▶ **DIRECTIONS**: The material below includes pictures; leave them out and return only the lines between the line containing "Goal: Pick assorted" and the line containing "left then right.", inclusive, word for word.

▶ **RECORDED INFORMATION**:
● ● ●

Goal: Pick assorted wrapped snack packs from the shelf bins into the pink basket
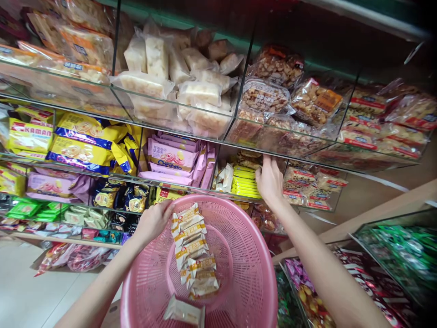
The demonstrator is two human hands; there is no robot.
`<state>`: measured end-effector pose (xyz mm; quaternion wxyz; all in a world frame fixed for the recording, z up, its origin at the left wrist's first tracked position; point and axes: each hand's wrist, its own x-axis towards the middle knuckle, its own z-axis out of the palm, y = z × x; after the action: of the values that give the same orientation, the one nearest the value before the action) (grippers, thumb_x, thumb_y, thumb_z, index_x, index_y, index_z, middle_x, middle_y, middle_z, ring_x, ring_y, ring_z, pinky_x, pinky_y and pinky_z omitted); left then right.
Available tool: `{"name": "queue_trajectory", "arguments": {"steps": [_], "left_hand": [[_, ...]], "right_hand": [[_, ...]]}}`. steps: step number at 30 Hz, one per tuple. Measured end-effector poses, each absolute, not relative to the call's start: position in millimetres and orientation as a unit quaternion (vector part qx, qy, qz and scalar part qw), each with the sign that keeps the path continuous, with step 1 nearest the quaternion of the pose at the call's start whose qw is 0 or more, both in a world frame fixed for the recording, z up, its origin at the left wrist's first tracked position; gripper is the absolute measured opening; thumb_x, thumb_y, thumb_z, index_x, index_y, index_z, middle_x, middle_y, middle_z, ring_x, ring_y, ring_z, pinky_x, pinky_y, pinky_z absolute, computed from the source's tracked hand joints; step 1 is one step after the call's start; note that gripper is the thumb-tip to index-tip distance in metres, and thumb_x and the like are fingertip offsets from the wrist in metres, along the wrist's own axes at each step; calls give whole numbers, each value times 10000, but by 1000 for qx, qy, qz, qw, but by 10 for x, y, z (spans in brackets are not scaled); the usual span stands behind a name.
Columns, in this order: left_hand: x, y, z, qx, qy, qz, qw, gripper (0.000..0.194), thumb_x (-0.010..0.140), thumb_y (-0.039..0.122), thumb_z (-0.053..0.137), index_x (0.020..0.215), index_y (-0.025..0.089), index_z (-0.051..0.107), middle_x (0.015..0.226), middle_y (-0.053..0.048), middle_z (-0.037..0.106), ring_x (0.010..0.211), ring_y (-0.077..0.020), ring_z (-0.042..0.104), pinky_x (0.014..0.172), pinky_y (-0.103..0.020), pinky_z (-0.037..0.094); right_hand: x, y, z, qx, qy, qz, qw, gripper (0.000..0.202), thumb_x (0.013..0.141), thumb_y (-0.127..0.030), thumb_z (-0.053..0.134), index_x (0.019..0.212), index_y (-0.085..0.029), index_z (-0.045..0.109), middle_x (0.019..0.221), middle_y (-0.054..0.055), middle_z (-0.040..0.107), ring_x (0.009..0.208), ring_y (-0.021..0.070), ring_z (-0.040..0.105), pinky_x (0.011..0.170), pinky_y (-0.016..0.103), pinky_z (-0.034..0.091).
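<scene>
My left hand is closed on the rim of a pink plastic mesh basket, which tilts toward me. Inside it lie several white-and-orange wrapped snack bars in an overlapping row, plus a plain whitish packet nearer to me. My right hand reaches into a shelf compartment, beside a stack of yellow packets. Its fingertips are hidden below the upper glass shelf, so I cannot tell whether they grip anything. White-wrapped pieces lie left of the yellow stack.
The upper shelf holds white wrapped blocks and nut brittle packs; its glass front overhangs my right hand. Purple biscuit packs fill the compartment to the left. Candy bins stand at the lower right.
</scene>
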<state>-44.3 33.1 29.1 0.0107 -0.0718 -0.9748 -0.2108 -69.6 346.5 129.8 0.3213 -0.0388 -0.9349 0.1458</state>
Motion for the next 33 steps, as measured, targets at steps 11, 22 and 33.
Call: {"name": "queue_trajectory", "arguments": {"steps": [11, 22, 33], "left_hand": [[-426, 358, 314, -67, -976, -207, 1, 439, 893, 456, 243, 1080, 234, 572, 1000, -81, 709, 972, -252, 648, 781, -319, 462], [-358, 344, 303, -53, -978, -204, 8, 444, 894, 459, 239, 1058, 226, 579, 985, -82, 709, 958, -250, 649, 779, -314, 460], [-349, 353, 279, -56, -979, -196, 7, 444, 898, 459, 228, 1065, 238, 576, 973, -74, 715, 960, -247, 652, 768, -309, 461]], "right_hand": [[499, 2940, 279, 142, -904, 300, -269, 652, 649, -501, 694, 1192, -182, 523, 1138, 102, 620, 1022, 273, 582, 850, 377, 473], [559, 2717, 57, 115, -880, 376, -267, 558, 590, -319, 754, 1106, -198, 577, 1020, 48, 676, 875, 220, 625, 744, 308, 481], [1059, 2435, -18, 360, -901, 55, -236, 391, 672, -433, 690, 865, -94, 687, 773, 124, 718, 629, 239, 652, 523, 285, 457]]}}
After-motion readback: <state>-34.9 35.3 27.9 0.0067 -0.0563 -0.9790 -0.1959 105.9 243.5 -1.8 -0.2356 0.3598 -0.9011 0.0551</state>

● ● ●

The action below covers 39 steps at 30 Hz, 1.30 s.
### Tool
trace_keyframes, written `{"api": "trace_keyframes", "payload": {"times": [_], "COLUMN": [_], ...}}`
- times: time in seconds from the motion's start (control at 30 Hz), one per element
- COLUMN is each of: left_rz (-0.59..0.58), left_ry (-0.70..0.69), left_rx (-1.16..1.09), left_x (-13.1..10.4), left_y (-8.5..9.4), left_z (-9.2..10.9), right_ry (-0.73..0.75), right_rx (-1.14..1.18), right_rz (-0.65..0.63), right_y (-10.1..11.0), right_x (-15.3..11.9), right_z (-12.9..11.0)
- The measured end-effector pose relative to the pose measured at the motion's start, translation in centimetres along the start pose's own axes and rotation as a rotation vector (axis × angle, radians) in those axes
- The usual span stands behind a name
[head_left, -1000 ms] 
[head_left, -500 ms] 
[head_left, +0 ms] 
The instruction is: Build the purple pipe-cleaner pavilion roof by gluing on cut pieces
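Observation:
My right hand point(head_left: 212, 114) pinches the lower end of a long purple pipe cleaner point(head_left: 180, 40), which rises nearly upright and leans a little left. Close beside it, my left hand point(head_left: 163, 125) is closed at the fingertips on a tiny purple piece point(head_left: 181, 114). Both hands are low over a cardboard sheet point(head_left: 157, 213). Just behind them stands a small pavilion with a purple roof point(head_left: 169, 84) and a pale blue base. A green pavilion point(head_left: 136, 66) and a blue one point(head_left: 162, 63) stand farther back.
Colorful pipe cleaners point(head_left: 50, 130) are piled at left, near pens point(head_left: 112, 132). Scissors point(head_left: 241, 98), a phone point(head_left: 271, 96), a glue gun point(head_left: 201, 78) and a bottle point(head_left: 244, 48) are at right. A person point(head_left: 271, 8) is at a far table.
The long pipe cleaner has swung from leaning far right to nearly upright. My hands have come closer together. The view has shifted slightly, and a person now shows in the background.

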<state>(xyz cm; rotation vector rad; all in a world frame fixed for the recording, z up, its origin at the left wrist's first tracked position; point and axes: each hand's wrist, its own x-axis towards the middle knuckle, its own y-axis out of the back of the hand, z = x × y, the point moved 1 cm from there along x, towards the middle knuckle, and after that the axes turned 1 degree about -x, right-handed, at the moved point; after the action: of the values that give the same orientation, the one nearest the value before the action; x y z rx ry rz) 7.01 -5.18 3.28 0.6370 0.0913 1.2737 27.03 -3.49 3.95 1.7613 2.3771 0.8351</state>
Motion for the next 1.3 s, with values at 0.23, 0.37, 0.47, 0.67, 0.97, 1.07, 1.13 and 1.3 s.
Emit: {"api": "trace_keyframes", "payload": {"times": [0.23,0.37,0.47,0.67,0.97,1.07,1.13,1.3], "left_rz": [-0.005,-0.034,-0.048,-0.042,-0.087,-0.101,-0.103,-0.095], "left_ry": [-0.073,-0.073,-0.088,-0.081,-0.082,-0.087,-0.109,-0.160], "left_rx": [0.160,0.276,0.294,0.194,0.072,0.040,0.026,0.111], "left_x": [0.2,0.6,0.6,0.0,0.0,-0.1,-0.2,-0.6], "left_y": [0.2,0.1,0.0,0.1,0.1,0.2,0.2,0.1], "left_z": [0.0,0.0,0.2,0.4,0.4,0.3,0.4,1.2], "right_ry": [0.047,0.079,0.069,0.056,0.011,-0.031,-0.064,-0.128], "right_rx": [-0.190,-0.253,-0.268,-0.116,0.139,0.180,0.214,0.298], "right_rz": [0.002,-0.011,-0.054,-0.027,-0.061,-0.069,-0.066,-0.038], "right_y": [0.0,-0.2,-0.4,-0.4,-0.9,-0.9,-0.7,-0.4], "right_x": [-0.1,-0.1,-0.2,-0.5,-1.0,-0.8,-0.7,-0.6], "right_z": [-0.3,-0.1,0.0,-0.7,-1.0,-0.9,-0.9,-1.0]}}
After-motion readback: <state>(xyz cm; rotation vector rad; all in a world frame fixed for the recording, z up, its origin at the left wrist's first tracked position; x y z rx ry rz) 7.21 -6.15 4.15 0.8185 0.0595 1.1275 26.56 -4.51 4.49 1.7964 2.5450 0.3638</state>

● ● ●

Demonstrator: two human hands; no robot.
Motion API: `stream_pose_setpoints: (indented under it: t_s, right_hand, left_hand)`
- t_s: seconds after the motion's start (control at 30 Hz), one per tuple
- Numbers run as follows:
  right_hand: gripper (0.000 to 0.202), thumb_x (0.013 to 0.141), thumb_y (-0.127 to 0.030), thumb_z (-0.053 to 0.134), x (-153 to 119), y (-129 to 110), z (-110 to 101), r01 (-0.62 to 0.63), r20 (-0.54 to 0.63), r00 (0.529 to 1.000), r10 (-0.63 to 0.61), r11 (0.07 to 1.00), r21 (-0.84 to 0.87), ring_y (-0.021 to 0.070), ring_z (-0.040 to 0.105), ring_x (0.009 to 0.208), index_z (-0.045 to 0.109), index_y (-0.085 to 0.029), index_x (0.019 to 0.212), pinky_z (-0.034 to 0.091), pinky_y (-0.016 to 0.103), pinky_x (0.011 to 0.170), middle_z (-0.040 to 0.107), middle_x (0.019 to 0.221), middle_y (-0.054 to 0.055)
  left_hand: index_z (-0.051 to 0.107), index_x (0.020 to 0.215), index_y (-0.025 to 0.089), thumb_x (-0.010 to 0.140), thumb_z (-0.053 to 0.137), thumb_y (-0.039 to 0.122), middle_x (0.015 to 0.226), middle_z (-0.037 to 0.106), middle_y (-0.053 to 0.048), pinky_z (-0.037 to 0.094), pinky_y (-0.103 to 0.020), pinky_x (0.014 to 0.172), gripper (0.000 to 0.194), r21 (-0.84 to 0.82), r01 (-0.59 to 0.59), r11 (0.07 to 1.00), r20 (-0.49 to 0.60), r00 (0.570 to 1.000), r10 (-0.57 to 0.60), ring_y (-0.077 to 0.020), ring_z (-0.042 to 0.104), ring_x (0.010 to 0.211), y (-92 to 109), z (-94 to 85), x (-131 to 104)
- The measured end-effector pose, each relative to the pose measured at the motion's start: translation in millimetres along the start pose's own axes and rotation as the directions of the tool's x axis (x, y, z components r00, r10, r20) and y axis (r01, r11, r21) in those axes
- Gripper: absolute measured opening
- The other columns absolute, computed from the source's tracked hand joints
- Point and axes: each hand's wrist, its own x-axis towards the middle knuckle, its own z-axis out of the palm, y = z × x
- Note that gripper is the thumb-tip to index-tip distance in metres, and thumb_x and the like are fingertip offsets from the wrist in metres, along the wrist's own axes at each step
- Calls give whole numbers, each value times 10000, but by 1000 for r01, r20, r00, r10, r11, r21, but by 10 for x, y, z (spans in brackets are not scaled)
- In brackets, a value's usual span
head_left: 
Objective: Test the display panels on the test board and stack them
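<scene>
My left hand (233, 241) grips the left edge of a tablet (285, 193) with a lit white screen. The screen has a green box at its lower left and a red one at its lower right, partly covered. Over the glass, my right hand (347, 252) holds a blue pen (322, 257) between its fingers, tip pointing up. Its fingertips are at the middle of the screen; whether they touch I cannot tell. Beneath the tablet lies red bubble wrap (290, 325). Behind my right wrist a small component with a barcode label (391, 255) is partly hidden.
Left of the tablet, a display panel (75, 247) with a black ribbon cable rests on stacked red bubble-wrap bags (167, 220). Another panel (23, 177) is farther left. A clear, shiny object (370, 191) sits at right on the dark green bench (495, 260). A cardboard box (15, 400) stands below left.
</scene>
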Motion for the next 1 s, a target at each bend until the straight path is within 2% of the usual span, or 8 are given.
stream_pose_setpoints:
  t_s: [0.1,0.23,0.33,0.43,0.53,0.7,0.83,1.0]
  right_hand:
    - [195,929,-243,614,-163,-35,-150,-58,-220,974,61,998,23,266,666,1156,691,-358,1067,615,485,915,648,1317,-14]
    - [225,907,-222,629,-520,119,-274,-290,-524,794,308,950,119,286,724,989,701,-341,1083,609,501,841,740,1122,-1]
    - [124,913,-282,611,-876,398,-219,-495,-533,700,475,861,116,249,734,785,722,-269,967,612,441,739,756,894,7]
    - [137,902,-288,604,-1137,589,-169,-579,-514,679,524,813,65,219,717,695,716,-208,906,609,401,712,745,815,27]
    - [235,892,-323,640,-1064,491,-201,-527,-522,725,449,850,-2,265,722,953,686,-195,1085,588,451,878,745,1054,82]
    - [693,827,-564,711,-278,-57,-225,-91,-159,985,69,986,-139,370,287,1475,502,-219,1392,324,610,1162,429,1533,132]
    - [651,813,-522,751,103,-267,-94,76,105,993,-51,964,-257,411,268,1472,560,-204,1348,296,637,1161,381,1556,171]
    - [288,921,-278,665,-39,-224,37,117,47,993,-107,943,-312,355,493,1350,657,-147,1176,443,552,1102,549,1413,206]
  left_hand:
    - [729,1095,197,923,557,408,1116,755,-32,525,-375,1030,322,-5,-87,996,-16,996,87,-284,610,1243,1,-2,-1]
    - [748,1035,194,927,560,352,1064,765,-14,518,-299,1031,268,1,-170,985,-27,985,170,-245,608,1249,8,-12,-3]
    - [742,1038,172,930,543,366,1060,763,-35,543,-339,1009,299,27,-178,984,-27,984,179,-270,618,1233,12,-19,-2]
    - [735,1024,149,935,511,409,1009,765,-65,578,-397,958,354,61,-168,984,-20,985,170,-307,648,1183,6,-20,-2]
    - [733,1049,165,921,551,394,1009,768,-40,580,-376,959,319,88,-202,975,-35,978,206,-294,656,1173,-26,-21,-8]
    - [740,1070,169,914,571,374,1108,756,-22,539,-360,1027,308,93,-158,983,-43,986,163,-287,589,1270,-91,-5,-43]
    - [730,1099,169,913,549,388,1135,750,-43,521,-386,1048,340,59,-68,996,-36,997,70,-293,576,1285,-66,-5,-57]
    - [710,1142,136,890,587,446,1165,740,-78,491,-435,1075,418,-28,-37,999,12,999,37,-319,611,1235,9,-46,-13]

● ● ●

▶ **ANSWER TO THIS TASK**:
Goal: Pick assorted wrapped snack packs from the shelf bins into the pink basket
The demonstrator is two human hands; there is no robot.
`<state>`: measured end-effector pose (xyz mm; quaternion wxyz; all in a world frame fixed for the recording, z up, its origin at the left wrist's first tracked position; point and axes: each hand's wrist, its own x-axis towards the middle knuckle, its own z-axis out of the palm, y = z × x; after the action: of the values that give the same orientation, the one nearest the value before the action) (grippers, thumb_x, thumb_y, thumb_z, index_x, index_y, index_z, middle_x, middle_y, middle_z, ring_x, ring_y, ring_z, pinky_x, pinky_y and pinky_z omitted); left then right.

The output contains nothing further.